No more locks with Xtrabackup
Percona’s Xtrabackup is a great product. It performs binary backups of heavily loaded Mysql servers amazingly fast. We’ve used it here at Etsy for years and works very well for us. Mysqldump is another way of doing backups, but for servers with hundreds of gigabytes of data, it’s too slow to be useful, especially for restoring a backup. It can literally take days to restore a couple of hundred of gigabytes generated with Mysqldump. Usually when you need to restore from a backup, you’re in some sort of emergency, and waiting days is not an option.
But Xtrabackup has a significant shortcoming: it needs a global lock at the end of its procedure. Not good for a server doing hundreds or thousands of queries per second. Percona touts Xtrabackup as “non-blocking”, which is for the most part true, but not entirely.

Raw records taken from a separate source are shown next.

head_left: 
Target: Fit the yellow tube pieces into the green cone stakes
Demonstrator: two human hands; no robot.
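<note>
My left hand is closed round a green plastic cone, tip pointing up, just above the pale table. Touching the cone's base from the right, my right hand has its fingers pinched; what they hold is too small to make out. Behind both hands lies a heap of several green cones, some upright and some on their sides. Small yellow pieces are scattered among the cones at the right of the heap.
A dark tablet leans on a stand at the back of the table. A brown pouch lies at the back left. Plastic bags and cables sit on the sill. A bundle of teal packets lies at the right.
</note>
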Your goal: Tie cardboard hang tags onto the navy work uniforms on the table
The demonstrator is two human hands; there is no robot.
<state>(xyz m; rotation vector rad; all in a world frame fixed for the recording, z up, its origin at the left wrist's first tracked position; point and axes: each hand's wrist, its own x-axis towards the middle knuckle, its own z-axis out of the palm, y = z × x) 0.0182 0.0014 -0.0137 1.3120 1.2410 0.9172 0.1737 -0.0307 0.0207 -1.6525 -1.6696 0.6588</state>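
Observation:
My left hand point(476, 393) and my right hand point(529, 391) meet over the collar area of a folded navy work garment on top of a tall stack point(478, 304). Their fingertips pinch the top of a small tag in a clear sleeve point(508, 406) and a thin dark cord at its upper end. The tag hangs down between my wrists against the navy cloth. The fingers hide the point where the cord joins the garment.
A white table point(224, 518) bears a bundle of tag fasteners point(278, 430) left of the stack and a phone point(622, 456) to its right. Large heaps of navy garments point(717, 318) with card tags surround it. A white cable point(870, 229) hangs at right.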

Restoring a Mysql server, most of the time, involves installing an OS, Mysql, and any additional packages you want. Then restoring the latest Xtrabackup data and finally give the new server replication coordinates where it left off before the crash so it can get to the point where its data is consistent with its master. Here’s where the lock comes in: to get a reliable reading of replication coordinates, Xtrabackup issues a “FLUSH TABLES WITH READ LOCK” in the final stage of its process. When the lock is granted, Xtrabackup reads the “MASTER STATUS” and releases the lock. FTWRL is very disruptive to a busy server. It tells Mysql to start the process of read/write locking all tables, which in turn causes all new connections to wait for the lock to be released. Mysql then waits for all outstanding queries to finish, and then grants the lock. If there’s a long running query when FTWRL is requested, you will undoubtedly get a query pile-up which can quickly overwhelm the maximum number of connections your server is configured to accept and your application will stall.
Percona’s documentation states that there is a –no-lock option for Xtrabackup. It also states “Use this option to disable table lock with FLUSH TABLES WITH READ LOCK. Use it only if ALL your tables are InnoDB and you DO NOT CARE about the binary log position of the backup”. We don’t want any locks, but we do want the “binary log position of the backup”, aka replication coordinates.
It turns out that replication coordinates are hidden in the backup files when you run it with the –no-lock option. You just have to know how to get to them. Xtrabackup’s backup procedure involves copying Mysql’s data files to another location, knowing the exact point-in-time when the copying started, and creating an extra file, named xtrabackup_logfile, which contains all writes that occurred during the copying time. Restoring a backup with Xtrabackup requires a “prepare” phase, which is basically applying all writes from the xtrabackup_log file onto data files. When you do the prepare phase, a new file named xtrabackup_binlog_pos_innodb will appear in the restore directory. This file contains the replication coordinates that we need to reestablish replication. With or without the –no-lock option, xtrabackup_binlog_pos_innodb is created in your restore directory!
Even a 1-second stall can be disruptive for a busy server, but our locks used to last around 30 seconds. That was before we adopted the –no-lock option combined with getting replication coordinates from the xtrabackup_binlog_pos_innodb for restores.
An important thing to note is that this works if you only use Innodb tables. You shouldn’t be using MyISAM tables anyway. Use them only for the unavoidable: the `mysql` db which contains grants and other internal metadata.